GIVEN DATA —
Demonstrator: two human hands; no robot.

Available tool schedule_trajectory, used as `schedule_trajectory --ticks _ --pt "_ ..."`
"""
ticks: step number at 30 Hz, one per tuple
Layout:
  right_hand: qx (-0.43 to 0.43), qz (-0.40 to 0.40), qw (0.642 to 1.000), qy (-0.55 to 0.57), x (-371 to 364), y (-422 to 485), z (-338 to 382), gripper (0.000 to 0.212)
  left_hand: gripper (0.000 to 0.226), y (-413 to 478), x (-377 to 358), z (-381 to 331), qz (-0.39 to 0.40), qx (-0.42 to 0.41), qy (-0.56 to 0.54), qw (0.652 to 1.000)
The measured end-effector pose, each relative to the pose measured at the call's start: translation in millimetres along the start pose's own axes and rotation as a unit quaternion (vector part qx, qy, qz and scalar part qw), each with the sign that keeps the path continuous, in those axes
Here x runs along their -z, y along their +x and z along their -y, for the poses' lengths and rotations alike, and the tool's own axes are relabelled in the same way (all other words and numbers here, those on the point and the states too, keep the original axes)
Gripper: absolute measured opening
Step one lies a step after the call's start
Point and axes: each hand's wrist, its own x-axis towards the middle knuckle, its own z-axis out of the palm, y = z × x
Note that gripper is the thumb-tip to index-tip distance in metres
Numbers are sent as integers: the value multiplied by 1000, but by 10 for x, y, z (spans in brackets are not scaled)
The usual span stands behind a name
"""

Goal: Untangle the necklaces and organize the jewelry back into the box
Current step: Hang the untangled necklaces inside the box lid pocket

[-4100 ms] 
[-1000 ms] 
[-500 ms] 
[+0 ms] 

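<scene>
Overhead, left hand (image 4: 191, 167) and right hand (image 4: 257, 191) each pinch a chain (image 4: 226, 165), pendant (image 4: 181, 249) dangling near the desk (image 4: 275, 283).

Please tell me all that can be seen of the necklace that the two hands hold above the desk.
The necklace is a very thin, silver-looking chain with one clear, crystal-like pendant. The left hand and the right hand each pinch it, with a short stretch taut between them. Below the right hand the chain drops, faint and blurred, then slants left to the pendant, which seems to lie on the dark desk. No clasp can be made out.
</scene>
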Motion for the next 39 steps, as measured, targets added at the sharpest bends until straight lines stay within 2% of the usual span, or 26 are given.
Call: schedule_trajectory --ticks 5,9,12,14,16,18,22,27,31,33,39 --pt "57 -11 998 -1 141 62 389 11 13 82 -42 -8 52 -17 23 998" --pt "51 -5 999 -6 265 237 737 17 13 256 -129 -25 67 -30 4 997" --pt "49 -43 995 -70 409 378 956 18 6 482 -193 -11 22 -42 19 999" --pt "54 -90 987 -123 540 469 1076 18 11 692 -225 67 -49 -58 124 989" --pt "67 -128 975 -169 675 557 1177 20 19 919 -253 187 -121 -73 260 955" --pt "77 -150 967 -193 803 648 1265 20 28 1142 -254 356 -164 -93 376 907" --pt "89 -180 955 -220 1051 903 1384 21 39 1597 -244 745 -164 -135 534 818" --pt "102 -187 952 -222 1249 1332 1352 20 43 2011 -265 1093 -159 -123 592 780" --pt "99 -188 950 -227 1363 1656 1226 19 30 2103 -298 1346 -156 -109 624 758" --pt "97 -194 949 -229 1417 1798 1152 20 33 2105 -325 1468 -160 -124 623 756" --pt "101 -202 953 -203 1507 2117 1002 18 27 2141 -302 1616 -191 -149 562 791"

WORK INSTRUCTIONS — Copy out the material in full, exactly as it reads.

EXERCISE ANSWER —
Demonstrator: two human hands; no robot.

Available tool schedule_trajectory, used as `schedule_trajectory --ticks _ --pt "_ ..."`
"""
ticks: step number at 30 Hz, one per tuple
Layout:
  right_hand: qx (-0.43 to 0.43), qz (-0.40 to 0.40), qw (0.642 to 1.000), qy (-0.55 to 0.57), x (-371 to 364), y (-422 to 485), z (-338 to 382), gripper (0.000 to 0.212)
  left_hand: gripper (0.000 to 0.226), y (-413 to 478), x (-377 to 358), z (-381 to 331), qz (-0.39 to 0.40), qx (-0.42 to 0.41), qy (-0.56 to 0.54), qw (0.652 to 1.000)
The measured end-effector pose, each relative to the pose measured at the call's start: translation in millimetres along the start pose's own axes and rotation as a unit quaternion (vector part qx, qy, qz and scalar part qw), each with the sign that keeps the path continuous, in those axes
Here x runs along their -z, y along their +x and z along their -y, for the poses' lengths and rotations alike, and the tool's own axes are relabelled in the same way (all other words and numbers here, those on the point and the states too, keep the original axes)
Gripper: absolute measured opening
Step one lies a step after the call's start
Point and axes: each hand's wrist, its own x-axis towards the middle knuckle, its own z-axis out of the palm, y = z × x
Note that gripper is the thumb-tip to index-tip distance in metres
Numbers are sent as integers: the value multiplied by 1000, but by 10 for x, y, z (spans in brackets are not scaled)
The usual span stands behind a name
"""

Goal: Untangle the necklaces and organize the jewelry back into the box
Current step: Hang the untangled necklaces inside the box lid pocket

[-4100 ms] 
[-1000 ms] 
[-500 ms] 
[+0 ms] 

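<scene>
Overhead, left hand (image 4: 191, 167) and right hand (image 4: 257, 191) each pinch a chain (image 4: 226, 165), pendant (image 4: 181, 249) dangling near the desk (image 4: 275, 283).

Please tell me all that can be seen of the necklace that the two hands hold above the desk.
The necklace is a very thin, silver-looking chain with one clear, crystal-like pendant. The left hand and the right hand each pinch it, with a short stretch taut between them. Below the right hand the chain drops, faint and blurred, then slants left to the pendant, which seems to lie on the dark desk. No clasp can be made out.
</scene>
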Motion for the next 39 steps, as measured, targets added at the sharpest bends until straight lines stay within 2% of the usual span, or 26 are given.
Call: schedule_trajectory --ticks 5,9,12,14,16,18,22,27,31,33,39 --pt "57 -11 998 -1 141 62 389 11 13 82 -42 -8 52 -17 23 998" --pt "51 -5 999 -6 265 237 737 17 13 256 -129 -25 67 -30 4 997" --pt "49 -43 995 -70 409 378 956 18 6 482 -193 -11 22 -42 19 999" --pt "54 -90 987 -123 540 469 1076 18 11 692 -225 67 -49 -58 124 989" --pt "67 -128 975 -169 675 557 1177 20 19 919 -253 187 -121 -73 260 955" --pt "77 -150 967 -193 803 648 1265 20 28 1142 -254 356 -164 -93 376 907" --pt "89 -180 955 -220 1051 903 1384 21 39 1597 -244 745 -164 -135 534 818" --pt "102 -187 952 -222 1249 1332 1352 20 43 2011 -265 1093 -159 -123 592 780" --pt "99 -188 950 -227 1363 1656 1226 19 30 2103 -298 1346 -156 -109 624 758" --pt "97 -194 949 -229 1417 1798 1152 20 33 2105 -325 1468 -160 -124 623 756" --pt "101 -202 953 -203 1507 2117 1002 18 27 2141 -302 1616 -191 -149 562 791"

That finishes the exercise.